▶ **WHAT IS REQUIRED**
Check each line of the data for "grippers", and copy the ones that have it.

▶ **Recorded data**
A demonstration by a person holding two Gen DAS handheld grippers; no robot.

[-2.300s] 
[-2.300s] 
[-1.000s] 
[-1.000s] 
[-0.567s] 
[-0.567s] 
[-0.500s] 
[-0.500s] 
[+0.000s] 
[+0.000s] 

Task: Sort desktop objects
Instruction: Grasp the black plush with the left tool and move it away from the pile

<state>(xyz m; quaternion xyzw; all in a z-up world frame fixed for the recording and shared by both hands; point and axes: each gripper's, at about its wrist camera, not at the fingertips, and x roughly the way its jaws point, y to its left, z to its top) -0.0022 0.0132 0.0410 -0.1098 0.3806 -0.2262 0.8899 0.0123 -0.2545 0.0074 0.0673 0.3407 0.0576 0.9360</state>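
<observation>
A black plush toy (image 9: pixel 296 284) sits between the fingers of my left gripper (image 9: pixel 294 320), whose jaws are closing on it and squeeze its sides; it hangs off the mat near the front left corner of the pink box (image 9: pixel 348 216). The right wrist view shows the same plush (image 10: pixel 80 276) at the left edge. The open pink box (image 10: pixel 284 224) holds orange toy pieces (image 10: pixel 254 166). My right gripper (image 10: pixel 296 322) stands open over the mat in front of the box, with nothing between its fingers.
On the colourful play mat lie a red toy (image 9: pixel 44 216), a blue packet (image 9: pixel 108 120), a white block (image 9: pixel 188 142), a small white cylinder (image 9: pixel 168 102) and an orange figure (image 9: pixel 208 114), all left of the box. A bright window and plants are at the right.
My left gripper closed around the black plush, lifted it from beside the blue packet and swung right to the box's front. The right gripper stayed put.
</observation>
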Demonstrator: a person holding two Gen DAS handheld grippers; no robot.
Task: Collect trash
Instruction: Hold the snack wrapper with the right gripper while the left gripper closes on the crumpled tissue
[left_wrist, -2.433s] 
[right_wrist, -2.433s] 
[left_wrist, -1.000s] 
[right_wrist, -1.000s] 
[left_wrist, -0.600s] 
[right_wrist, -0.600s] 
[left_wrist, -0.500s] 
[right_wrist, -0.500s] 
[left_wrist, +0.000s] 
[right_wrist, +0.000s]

▶ **ANSWER TO THE PROBLEM**
A demonstration by a person holding two Gen DAS handheld grippers; no robot.
Demonstrator: a person holding two Gen DAS handheld grippers; no robot.

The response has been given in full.